Rejection of Duress Affirmative Offense
Because most of appellant’s arguments regarding the sufficiency of the
evidence rest on his defense of duress, we address that issue first.
The trial court instructed the jury on appellant’s affirmative defense of
duress. It is an affirmative defense to prosecution that the defendant engaged in
the proscribed conduct because he was compelled to do so by threat of imminent
death or serious bodily injury to himself or another. TEX. PENAL CODE ANN. §
8.05(a) (Vernon 2011). However, to prevail on the affirmative defense of duress,
appellant was required to show by a preponderance of the evidence that he was
compelled to engage in the proscribed conduct by threat of imminent death or
serious bodily injury to himself or another.
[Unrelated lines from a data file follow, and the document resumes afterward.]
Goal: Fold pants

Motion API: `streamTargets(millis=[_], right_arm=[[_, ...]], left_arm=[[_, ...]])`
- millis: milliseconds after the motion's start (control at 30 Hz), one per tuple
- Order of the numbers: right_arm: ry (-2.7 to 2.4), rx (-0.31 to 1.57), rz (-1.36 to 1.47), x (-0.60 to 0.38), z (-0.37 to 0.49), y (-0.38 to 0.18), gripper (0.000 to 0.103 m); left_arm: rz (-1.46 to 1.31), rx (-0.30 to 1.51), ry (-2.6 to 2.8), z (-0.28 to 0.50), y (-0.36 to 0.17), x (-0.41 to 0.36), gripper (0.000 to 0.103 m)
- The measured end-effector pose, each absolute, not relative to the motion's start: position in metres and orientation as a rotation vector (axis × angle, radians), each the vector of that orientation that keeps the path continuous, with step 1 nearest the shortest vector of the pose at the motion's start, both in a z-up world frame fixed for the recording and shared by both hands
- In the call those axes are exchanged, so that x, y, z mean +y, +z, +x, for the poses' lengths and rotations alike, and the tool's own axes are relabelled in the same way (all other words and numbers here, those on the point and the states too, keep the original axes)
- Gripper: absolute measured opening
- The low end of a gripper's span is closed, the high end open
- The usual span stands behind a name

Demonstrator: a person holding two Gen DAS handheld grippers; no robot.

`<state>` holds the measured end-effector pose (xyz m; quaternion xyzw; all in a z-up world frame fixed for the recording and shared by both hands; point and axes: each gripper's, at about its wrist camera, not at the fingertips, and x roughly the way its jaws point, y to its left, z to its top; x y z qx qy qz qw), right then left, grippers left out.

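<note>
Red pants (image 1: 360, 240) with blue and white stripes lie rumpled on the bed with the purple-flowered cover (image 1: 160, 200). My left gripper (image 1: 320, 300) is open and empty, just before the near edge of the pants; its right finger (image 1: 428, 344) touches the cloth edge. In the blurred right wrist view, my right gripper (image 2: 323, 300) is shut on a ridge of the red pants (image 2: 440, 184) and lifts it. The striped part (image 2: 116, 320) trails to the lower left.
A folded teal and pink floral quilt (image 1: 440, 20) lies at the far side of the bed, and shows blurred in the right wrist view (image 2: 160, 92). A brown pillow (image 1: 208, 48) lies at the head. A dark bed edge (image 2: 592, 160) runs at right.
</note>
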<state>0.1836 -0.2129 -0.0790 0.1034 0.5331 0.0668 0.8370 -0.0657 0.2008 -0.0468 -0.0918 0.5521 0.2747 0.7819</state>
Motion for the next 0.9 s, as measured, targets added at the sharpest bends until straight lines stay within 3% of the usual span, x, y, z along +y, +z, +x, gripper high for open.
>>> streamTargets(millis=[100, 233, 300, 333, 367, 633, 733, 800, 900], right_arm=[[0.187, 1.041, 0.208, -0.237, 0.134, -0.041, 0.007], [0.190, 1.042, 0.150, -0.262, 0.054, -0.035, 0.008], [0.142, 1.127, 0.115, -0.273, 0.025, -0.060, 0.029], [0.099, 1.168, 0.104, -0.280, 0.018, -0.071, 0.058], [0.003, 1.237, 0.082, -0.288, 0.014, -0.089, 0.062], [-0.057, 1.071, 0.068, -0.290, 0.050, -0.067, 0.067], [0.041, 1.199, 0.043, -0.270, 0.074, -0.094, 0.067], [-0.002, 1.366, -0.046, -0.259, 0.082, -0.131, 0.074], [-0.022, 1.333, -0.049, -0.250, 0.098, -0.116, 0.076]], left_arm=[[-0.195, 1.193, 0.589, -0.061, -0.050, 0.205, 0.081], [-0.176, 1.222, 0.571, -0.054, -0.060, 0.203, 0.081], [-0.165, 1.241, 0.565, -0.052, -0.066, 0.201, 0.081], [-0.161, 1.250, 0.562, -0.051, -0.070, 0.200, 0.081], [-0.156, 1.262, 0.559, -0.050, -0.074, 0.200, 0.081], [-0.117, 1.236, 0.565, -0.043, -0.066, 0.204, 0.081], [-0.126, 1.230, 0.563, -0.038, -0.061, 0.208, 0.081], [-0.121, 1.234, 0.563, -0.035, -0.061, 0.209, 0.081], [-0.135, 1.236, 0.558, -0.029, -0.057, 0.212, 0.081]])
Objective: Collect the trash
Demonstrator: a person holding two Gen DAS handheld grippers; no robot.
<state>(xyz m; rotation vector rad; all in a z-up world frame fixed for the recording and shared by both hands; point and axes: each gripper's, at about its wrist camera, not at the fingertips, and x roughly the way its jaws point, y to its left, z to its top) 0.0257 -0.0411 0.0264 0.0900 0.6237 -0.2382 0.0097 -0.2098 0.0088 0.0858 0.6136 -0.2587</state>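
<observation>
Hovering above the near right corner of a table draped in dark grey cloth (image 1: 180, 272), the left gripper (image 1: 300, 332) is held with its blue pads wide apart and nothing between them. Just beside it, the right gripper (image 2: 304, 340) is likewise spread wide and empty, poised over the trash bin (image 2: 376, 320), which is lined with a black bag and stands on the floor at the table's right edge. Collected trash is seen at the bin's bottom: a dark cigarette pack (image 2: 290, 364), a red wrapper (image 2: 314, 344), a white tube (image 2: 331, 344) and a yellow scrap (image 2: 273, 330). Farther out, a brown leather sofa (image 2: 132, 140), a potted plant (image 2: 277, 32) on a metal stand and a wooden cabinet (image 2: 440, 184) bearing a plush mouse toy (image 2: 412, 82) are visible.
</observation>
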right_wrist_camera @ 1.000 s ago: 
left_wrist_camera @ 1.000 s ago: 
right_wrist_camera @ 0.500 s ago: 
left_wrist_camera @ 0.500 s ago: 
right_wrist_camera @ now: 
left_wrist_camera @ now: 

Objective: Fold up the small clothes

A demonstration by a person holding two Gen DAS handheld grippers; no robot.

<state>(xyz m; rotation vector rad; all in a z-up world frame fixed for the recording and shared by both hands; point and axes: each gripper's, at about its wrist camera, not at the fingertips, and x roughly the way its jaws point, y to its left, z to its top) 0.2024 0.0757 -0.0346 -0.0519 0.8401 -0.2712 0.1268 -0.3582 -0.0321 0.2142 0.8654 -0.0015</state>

Id. § 2.04(d); see Williams v. State, 911
S.W.2d 191, 195 (Tex. App.—Houston [1st Dist.] 1995, pet. ref’d). Compulsion
exists only if the force or threat of force would render a person of reasonable
firmness incapable of resisting the pressure. See TEX. PENAL CODE ANN. § 8.05(c)
(Vernon 2011); Shaw v. State, 874 S.W.2d 115, 119 (Tex. App.—Austin 1994, pet.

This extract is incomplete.